Ambassador: Norway will boost energy assistance
This year will bring a sea change in the lineup of foreign diplomats stationed in Kyiv. Besides the recently departed ambassadors from Turkey and Japan, others reportedly slated for reassignment this year include the envoys from America, France, United Kingdom, and perhaps Switzerland, Sweden, Canada and more.
But Ole T. Horpestad, the ambassador from Norway who arrived on Sept. 1, 2016, expects to stay through the summer of 2020.
In his time in Kyiv, the Nordic country he represents continues to distinguish itself as one of Ukraine’s best allies, with a consistent aid package of at least $23 million annually that is set to go higher with more assistance in Ukraine’s energy sector.
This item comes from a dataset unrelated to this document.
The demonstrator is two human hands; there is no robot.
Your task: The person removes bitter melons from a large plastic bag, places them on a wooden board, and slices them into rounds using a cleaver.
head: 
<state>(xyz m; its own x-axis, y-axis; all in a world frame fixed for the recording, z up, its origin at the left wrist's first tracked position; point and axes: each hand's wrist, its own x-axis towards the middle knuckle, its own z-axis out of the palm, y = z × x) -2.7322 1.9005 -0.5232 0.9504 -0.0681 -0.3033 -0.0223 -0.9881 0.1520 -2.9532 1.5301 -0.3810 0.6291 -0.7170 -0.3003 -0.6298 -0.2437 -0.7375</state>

The amount also includes an annual small-grants program of roughly $454,000 that focuses on projects in four areas: good governance/rule of law; human rights; free media and speech; and strengthening democracy. The competition is fierce, with only six projects getting funded in 2018 out of 160 applications.
Norwegian direct foreign investment is at least $12 million and climbing, fueled by renewable energy projects in solar (ScaTec), wind (NBT) and hydropower, thanks to Ukraine’s high “green tariffs,” which give investors a chance to become profitable more quickly.
About 60 Norwegian companies are doing business in Ukraine. Bilateral trade was estimated at $248 million in 2018, dominated by Norway's seafood exports to Ukraine. Ukraine, in turn, sent agricultural products — including fish food — and consumer items such as Fischer skis, among other goods. Some 2,000 Ukrainians are employed in Norwegian information technology companies in Ukraine.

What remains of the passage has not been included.